First-instance law court in Norway

Asker og Bærum District Court (Asker og Bærum tingrett) is a district court located in Akershus counties, Norway. This court is based in Sandvika in Bærum Municipality. This court has jurisdiction over Asker Municipality and Bærum Municipality, two large municipalities just southwest of Oslo, the national capital. The court is subordinate to the Borgarting Court of Appeal.

The court is led by a chief judge (sorenskriver) and several other judges. The court is a court of first instance. Its judicial duties are mainly to settle criminal cases and to resolve civil litigation as well as bankruptcy. The administration and registration tasks of the court include death registration, issuing certain certificates, performing duties of a notary public, and officiating civil wedding ceremonies. Cases from this court are heard by a combination of professional judges and lay judges.

==History==
===Establishment of the court===
The court was first established in 1948 when it was created by dividing area of jurisdiction for the large Aker District Court. It originally was created to have jurisdiction over Asker Municipality and Bærum Municipality. In 2006, the court employed 13 professional judges, of which one was the presiding judge, and 2 deputy judges. The administration had 20 employees. That year, the court handled 280 criminal cases, 70 civil cases plus summary procedures.

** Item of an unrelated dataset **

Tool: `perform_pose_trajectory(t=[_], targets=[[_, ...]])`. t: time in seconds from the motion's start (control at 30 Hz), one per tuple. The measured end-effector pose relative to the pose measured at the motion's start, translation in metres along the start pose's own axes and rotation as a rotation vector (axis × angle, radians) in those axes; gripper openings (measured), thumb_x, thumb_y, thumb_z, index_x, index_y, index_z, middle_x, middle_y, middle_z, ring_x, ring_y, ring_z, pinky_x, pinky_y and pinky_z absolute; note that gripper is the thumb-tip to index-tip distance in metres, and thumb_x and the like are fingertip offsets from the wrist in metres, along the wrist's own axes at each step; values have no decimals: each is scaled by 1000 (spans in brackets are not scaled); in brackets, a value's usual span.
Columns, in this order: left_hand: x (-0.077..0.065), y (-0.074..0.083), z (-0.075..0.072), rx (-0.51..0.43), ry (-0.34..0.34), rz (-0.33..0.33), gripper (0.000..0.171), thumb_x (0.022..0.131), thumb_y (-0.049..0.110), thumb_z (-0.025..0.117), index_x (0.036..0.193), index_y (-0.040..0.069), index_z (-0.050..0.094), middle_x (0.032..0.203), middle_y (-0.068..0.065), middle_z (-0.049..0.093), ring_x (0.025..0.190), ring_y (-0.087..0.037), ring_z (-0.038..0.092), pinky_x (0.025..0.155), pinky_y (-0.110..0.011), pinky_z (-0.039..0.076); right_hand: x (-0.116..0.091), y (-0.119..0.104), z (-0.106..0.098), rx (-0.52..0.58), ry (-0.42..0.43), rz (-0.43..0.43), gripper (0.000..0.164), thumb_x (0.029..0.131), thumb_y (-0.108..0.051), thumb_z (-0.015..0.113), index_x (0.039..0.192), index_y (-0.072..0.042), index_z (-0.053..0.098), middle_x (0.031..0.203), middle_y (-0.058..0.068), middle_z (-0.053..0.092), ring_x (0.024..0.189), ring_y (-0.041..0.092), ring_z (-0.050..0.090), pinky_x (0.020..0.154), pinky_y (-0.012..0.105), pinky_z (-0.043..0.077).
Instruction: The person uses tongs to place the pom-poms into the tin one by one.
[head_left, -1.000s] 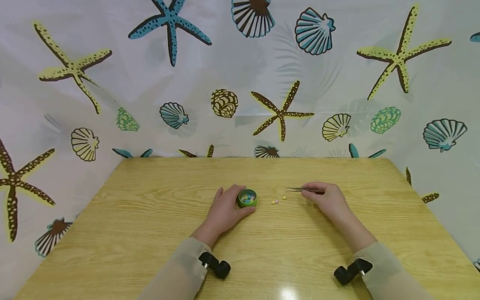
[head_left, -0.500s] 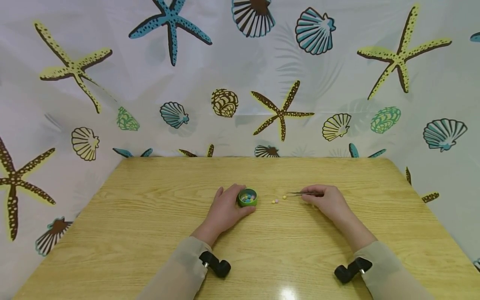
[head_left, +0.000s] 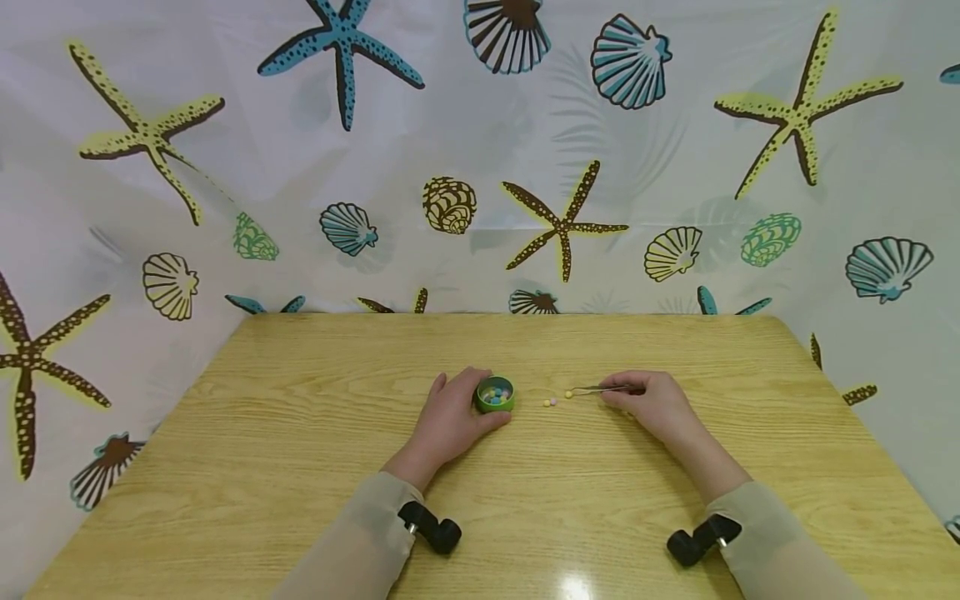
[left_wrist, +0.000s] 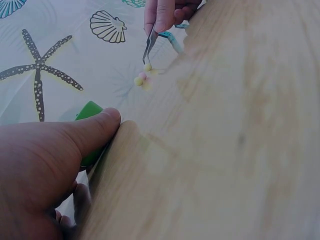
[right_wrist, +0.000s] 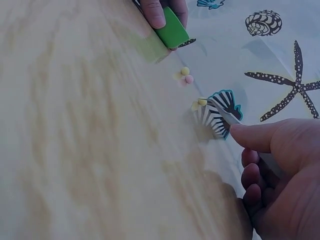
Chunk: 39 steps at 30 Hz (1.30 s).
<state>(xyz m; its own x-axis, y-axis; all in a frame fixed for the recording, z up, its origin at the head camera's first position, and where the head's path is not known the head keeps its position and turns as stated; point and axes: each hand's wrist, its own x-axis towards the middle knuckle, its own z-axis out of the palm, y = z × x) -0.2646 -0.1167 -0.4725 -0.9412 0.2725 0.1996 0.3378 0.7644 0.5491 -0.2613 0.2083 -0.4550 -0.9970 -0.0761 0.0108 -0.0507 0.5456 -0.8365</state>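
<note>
My left hand (head_left: 452, 421) curls round a small green cup (head_left: 495, 407), thumb in front and fingers behind; blue, yellow and pink beads (head_left: 496, 396) lie inside it. In the right wrist view the green cup (right_wrist: 172, 31) stands beyond the loose beads. Metal tweezers (head_left: 603, 388) are pinched in my right hand (head_left: 652, 402), pointing left. Their tips meet a yellow bead (head_left: 568, 394) on the table, seen also in the right wrist view as a yellow bead (right_wrist: 202, 102) at the tweezer ends. Left of it, another yellow bead (head_left: 547, 403) and a pink bead (head_left: 554, 402) sit side by side.
The wooden table (head_left: 480, 517) runs back to a white curtain (head_left: 495, 150) printed with starfish and shells. Black wrist mounts (head_left: 431, 529) sit on both sleeves, above the table's near part.
The tweezers have come down and slightly left, from above and right of the single yellow bead to right at it. My left hand and the cup have stayed in place.
</note>
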Motion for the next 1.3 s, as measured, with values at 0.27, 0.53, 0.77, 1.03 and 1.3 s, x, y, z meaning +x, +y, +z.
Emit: perform_pose_trajectory(t=[0.27, 0.53, 0.77, 1.03, 1.3], targets=[[1, -2, 1, 4, 6, 14, 70, 97, 36, 90, 151, 2, 62, 147, -16, 68, 139, -34, 63, 133, -64, 18, 1, 2, 0, -20, -3, -10, 22, 105, -21, 80, 122, -7, 84, 122, 10, 79, 113, 28, 69, 96, 42, 54], [0, -1, 0, -4, 5, 12, 69, 97, 36, 89, 151, 2, 62, 147, -15, 67, 139, -34, 62, 134, -64, 17, 1, 2, 1, -26, -8, -9, 21, 106, -21, 79, 122, -8, 84, 122, 10, 78, 114, 30, 69, 98, 45, 55], [1, -2, 1, 5, -1, 8, 71, 97, 37, 90, 152, 3, 62, 148, -15, 67, 140, -34, 62, 134, -63, 17, 1, 1, 0, -26, -11, -11, 21, 106, -21, 79, 122, -8, 84, 121, 10, 78, 111, 28, 68, 93, 40, 54], [1, -4, 2, 8, 7, 14, 71, 96, 37, 90, 152, 2, 62, 147, -15, 67, 139, -34, 63, 133, -64, 18, -1, 1, 0, -16, -9, -8, 23, 105, -21, 80, 122, -7, 84, 121, 10, 78, 111, 29, 68, 92, 39, 54], [1, -3, 2, 5, 11, 14, 72, 96, 37, 90, 152, 3, 62, 147, -15, 67, 139, -34, 63, 134, -63, 17, -1, 0, 1, -6, 6, -2, 24, 105, -22, 81, 123, -6, 83, 122, 11, 78, 112, 28, 68, 91, 38, 53]])
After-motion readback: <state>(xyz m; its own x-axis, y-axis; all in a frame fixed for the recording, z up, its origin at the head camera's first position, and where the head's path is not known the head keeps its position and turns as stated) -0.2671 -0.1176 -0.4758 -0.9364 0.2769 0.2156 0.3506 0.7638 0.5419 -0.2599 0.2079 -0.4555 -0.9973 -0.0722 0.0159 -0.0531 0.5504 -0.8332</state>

===Ringerike, Asker og Bærum District Court===
On 26 April 2021 after the old Ringerike District Court was merged into the Asker og Bærum District Court and the name of the court was changed to Ringerike, Asker og Bærum District Court. This merger added an additional courthouse in Hønefoss for the court to use. The courthouse in Sandvika continued to take cases from Asker and Bærum municipalities and the courthouse in Hønefoss accepted cases from the municipalities of Hole, Ringerike, Jevnaker, and Lunner.

===Asker og Bærum District Court===
On 10 June 2025, the court was divided (undoing the changes from 2021). The courthouse in Hønefoss (and the municipalities over which it had jurisdiction) was transferred to the newly-created Ringerike og Hallingdal District Court. After the division, the name was changed back to Asker og Bærum District Court, and the courthouse in Sandvika continued to take cases from the municipalities of Asker and Bærum once again.